───── Information provided ─────
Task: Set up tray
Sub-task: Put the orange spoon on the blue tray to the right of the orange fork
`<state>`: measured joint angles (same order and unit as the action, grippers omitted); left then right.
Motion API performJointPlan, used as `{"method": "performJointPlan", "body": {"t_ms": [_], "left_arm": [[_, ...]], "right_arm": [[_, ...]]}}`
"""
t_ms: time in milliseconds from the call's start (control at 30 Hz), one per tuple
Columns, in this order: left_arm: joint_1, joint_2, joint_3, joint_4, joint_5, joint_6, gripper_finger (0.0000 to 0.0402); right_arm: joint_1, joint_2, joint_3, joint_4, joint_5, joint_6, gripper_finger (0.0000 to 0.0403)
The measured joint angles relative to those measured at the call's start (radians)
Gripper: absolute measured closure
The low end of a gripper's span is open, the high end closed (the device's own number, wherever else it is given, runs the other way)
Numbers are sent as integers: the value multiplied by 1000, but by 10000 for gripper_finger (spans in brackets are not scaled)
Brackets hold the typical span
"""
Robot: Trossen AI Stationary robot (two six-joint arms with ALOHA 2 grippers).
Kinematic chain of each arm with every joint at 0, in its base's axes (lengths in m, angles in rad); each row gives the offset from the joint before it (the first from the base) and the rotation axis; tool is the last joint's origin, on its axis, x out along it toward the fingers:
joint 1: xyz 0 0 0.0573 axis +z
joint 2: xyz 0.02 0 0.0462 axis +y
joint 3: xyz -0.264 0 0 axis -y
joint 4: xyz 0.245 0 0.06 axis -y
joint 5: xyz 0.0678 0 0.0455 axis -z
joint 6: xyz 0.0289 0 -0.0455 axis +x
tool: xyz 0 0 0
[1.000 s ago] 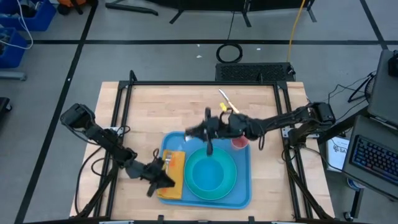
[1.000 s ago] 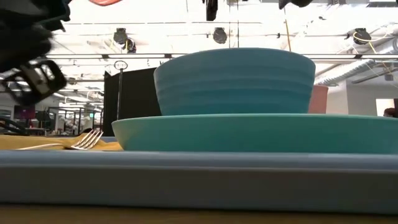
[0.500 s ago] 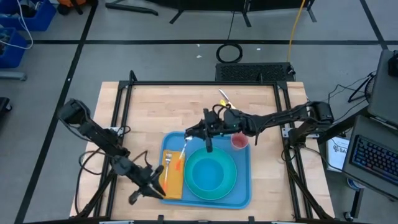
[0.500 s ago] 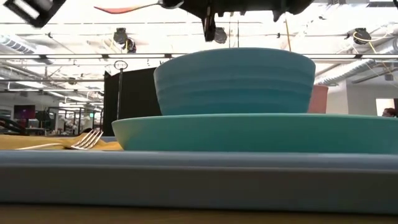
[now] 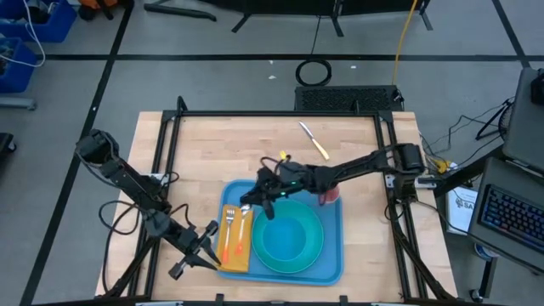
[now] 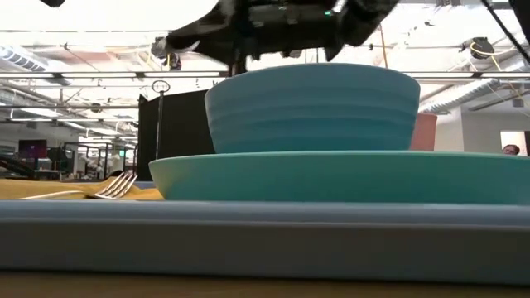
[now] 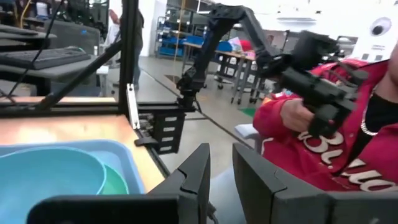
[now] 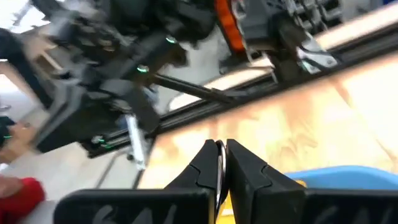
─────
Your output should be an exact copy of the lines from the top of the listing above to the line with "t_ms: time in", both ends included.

Solution below:
Task: Set up tray
Sub-task: Put the orange spoon on the blue tray to the right of the orange fork
`<state>`: measured joint angles (same order and unit as the action, grippers omitted); left then right.
Motion API performJointPlan, used as `{"method": "performJointPlan", "body": {"t_ms": [_], "left_arm": [[_, ...]], "right_arm": [[_, ...]]}}`
"""
t_ms: time in milliseconds from the call's start (control at 30 Hz), one per tuple

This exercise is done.